<<<<

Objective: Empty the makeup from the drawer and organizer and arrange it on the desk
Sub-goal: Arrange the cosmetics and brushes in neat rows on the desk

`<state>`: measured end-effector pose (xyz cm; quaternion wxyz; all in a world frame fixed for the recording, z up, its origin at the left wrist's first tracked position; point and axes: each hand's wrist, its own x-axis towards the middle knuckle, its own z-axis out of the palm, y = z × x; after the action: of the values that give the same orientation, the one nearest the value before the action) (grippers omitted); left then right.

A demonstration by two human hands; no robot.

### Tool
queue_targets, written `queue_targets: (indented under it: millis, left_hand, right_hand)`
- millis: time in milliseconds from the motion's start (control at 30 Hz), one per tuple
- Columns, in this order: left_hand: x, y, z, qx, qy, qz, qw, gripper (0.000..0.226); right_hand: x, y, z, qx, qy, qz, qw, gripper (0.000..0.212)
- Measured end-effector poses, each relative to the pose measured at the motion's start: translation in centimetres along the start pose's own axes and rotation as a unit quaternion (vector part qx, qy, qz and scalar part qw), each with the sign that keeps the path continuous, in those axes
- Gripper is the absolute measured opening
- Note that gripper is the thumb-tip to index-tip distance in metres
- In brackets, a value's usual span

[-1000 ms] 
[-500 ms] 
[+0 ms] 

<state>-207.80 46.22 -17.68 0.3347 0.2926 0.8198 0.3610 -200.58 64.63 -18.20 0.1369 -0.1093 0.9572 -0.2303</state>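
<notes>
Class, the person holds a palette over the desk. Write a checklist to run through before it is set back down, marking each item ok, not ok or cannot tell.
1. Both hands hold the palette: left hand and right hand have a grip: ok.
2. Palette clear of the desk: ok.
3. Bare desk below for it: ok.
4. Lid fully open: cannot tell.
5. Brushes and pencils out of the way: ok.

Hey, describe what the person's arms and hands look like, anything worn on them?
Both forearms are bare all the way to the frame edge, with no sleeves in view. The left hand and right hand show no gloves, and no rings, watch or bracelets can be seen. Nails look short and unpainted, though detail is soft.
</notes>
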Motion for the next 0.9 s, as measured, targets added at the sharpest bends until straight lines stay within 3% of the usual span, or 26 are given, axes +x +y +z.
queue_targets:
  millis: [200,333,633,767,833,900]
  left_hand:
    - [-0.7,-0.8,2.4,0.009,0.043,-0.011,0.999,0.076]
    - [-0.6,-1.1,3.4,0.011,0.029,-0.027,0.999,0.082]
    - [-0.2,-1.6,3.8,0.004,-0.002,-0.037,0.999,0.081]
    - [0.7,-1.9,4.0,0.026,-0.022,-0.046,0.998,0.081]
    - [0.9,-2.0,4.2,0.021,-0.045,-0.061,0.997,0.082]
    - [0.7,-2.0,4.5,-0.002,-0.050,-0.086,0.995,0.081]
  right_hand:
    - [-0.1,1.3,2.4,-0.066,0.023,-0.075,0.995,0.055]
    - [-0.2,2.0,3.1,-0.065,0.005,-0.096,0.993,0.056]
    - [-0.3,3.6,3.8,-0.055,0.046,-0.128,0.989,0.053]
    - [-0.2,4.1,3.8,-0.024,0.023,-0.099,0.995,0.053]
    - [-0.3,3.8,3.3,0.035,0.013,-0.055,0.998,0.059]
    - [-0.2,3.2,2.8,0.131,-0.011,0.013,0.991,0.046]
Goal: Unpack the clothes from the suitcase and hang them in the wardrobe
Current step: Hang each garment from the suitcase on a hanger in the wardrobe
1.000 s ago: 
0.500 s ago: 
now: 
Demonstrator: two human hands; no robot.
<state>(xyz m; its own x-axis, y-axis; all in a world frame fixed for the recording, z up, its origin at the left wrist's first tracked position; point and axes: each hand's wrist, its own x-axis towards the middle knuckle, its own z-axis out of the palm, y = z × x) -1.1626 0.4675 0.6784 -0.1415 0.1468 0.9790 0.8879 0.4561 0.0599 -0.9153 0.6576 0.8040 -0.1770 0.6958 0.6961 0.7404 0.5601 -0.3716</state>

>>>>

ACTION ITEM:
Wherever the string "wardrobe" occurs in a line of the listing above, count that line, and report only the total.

YOUR RESPONSE:
2